◆ **WHAT YOU HAVE TO DO**: Where the listing below has a line with "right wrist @", write out exactly that line and every line after it, stopping after the line with "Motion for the".
··········
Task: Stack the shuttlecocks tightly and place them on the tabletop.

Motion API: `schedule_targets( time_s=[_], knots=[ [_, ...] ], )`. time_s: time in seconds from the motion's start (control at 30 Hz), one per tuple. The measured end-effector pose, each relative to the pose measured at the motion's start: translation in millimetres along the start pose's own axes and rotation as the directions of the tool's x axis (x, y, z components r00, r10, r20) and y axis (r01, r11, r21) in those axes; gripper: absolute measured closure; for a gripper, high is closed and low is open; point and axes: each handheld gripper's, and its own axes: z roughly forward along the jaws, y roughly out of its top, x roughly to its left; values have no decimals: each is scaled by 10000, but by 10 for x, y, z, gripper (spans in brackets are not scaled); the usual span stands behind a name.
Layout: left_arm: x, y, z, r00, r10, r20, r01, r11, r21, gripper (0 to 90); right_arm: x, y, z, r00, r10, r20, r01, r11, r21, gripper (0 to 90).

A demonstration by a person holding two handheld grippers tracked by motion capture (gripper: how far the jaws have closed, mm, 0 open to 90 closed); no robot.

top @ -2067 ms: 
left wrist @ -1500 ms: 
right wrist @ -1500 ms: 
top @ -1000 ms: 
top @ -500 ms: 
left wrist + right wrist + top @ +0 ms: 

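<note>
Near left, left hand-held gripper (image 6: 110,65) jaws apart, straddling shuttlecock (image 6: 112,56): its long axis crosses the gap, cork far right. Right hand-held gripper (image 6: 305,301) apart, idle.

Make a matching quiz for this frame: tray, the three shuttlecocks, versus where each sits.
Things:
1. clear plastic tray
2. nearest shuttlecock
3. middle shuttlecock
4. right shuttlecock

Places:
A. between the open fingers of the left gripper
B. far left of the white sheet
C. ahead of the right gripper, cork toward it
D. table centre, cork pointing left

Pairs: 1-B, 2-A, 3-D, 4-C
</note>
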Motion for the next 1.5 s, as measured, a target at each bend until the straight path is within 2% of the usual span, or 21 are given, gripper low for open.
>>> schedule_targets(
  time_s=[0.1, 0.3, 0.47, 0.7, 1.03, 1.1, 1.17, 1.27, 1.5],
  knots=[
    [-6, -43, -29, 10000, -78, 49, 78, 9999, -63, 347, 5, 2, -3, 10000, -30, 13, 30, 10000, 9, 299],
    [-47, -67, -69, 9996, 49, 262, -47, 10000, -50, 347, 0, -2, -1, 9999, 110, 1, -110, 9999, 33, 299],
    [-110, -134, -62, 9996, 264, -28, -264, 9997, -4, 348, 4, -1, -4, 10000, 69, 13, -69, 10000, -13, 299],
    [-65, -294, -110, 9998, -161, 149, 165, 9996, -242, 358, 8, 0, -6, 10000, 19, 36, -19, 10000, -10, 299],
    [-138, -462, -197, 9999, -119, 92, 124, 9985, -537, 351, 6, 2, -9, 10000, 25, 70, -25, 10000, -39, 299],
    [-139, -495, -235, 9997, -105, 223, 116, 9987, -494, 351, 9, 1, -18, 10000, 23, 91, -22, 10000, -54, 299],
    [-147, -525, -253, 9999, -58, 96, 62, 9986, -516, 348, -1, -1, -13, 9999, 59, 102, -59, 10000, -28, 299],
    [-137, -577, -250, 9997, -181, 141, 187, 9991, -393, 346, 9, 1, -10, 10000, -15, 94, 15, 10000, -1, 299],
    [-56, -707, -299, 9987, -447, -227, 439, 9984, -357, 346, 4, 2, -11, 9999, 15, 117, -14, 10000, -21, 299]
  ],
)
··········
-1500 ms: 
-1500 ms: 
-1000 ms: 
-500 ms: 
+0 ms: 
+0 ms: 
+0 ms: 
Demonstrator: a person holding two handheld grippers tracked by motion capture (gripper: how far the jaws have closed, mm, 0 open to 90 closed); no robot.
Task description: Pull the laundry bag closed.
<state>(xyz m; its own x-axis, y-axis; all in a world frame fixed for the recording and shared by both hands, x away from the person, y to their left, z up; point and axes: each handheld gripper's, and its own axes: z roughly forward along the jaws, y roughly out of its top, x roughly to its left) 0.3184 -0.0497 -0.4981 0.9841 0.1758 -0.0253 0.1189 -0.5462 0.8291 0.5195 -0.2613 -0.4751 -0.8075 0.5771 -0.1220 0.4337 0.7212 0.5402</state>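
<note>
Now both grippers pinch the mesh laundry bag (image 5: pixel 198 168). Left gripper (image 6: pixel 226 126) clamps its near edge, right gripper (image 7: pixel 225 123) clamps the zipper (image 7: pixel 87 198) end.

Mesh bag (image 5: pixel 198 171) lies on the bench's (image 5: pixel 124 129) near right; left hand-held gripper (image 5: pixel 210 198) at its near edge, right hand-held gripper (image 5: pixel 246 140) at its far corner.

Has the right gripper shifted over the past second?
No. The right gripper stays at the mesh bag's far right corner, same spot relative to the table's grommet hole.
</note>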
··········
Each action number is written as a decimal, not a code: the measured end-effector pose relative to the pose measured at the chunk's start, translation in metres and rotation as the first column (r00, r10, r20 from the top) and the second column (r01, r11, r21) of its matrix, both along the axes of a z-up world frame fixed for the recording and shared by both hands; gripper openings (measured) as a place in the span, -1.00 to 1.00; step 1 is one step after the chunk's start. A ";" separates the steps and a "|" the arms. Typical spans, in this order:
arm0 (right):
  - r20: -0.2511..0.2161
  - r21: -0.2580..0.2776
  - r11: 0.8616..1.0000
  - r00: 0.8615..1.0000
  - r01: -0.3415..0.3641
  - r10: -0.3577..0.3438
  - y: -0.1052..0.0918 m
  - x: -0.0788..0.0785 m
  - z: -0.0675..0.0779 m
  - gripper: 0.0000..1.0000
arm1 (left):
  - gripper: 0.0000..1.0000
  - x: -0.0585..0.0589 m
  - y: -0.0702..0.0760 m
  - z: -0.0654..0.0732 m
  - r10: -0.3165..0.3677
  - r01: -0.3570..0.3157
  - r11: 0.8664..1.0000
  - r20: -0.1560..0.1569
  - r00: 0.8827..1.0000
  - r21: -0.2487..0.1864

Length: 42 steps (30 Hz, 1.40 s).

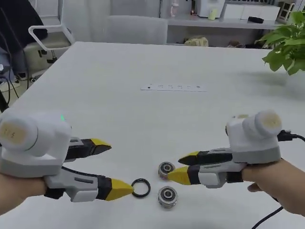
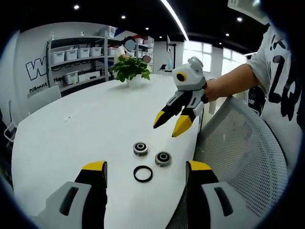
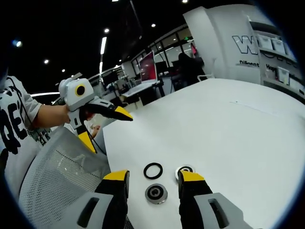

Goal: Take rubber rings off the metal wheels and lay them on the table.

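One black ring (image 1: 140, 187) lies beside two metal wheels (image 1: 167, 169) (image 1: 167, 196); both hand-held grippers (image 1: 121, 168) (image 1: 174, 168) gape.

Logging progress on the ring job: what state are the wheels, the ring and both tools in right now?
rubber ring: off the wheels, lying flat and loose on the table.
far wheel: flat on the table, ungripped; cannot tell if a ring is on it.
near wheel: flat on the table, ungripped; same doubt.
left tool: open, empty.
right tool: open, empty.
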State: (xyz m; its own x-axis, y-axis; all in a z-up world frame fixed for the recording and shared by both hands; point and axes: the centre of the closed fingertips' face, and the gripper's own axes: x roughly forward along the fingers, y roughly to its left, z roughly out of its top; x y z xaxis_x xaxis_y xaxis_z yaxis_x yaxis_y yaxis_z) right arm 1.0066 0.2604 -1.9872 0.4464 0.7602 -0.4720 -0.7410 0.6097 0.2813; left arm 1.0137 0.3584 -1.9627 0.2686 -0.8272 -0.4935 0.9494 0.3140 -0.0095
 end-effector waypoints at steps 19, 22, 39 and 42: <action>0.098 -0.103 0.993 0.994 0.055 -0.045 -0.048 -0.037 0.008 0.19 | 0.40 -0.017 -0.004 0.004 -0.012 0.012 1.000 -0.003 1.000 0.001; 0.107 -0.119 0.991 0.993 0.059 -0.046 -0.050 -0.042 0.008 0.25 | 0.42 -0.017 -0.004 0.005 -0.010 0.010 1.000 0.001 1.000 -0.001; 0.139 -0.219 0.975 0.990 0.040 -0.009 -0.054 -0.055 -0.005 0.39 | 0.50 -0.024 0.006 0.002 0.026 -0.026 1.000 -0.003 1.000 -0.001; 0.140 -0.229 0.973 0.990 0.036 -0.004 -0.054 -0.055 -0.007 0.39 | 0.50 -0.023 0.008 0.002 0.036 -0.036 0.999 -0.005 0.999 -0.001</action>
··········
◆ **EXERCISE ANSWER**:
right wrist @ -1500 ms: 
top @ -1000 ms: 
top @ -500 ms: 
left wrist + right wrist + top @ +0 ms: 

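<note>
Near left, left hand-held gripper (image 6: 110,65) jaws apart, straddling shuttlecock (image 6: 112,56): its long axis crosses the gap, cork far right. Right hand-held gripper (image 6: 305,301) apart, idle.

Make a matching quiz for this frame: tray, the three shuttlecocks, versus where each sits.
Things:
1. clear plastic tray
2. nearest shuttlecock
3. middle shuttlecock
4. right shuttlecock

Places:
A. between the open fingers of the left gripper
B. far left of the white sheet
C. ahead of the right gripper, cork toward it
D. table centre, cork pointing left

Pairs: 1-B, 2-A, 3-D, 4-C
</note>
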Motion for the next 1.5 s, as measured, a target at each bend until the straight path is within 2% of the usual span, or 21 are given, gripper low for open.

Nothing further is required for this answer.